O prefeito de Cuiabá, Abílio Brunini (PL) afirmou nesta quinta-feira (2) que não pretende revogar o Decreto Municipal nº 12.169/2026, que suspende temporariamente a análise e aprovação de novos loteamentos com terrenos inferiores a 200 metros quadrados e frente menor que 10 metros. A declaração foi dada durante entrevista à imprensa, em meio ao aumento da pressão política e jurídica contra a medida.
Questionado sobre o Projeto de Decreto Legislativo (PDL) apresentado na Câmara Municipal para sustar os efeitos da norma, Abílio foi categórico.
“Vou manter o decreto. Se a Câmara trabalhar para derrubá-lo, nós vamos colocar todas as dificuldades do mundo para não aprovar nenhum projeto abaixo de 200 metros quadrados. Estudo de impacto de vizinhança, todas as medidas necessárias para que Cuiabá não tenha moradia de baixa qualidade”, afirmou.
O prefeito classificou a discussão como uma “guerra contra a precarização da habitação” e disse que seu objetivo é impedir que famílias de baixa renda sejam destinadas a moradias sem espaço para futuras ampliações.
“Eu vou defender as pessoas que precisam de uma moradia digna, de um lote adequado para ampliar a casa, plantar uma árvore e ter qualidade de vida”, declarou.
Durante a entrevista, Abílio contestou as críticas de que a exigência de terrenos mínimos de 200 m² inviabilizaria empreendimentos do programa Minha Casa, Minha Vida, especialmente na Faixa 1.
“É mentira. O decreto não inviabiliza nenhum projeto do Minha Casa, Minha Vida, Faixa 1 ou Faixa 2. Os antigos empreendimentos públicos foram construídos em lotes de 10 por 20 metros. O que aconteceu depois foi uma redução do tamanho dos terrenos para atender ao mercado”, afirmou.
O prefeito também rebateu declarações do governador Otaviano Pivetta (Republicanos), que pediu “bom senso” e defendeu a revogação do decreto.”Expliquei para ele que está equivocado no entendimento”, disse.

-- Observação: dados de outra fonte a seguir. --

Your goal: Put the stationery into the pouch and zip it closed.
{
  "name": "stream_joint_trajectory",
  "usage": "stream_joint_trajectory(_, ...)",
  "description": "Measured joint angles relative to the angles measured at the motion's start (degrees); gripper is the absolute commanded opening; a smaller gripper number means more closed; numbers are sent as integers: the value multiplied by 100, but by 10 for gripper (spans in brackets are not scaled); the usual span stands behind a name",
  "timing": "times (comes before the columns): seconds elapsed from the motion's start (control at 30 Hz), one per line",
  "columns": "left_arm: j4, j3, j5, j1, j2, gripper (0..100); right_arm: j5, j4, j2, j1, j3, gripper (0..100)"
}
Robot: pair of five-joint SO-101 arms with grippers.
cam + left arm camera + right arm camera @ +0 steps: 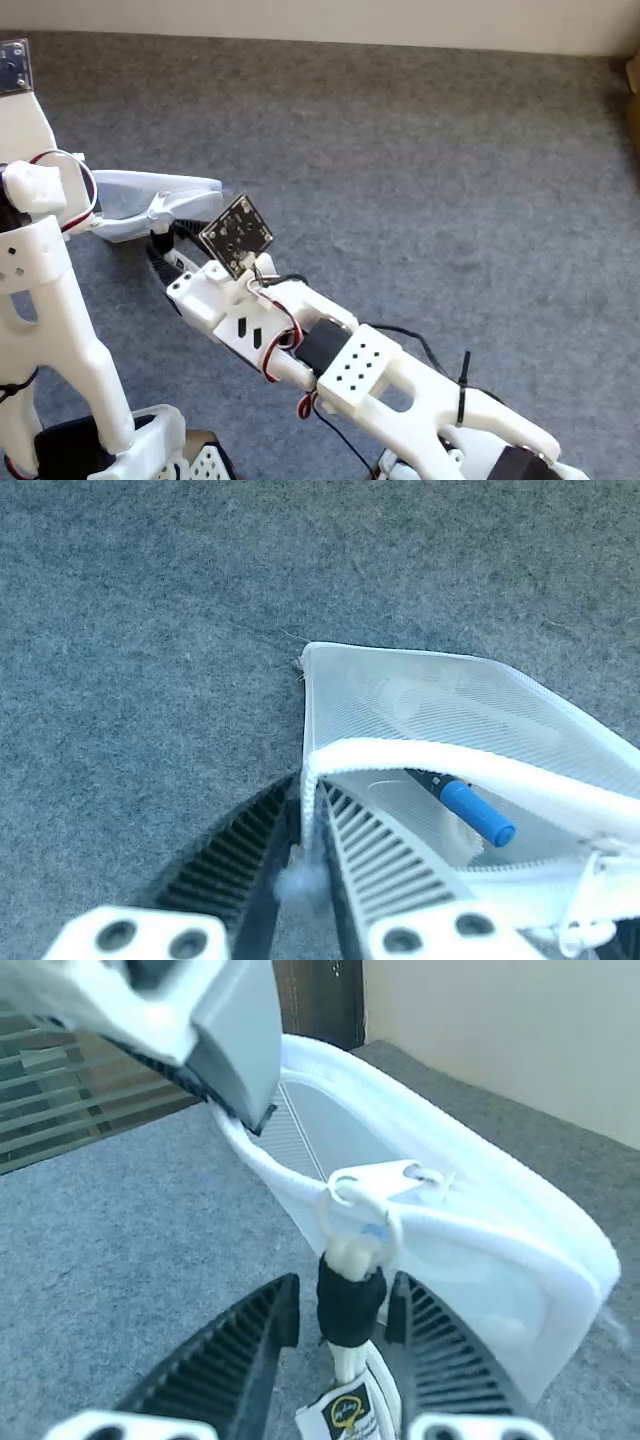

Em tom de desafio, Abílio questionou parlamentares e autoridades que criticam a medida.”Qual vereador, governador, senador ou deputado mora em um lote de 130 metros quadrados? É muito fácil defender que o trabalhador viva em uma casa de 39 metros quadrados num terreno onde não há espaço para crescer.”
Segundo o prefeito, permitir lotes menores resulta em bairros excessivamente impermeabilizados e reduz a qualidade urbanística da cidade.
“Estamos discutindo qual deve ser o tamanho mínimo do lote. Um terreno de 130 metros quadrados praticamente não permite árvore, área verde ou ampliação da residência. Cuiabá já é uma cidade quente. Não quero uma cidade 100% impermeabilizada”, afirmou.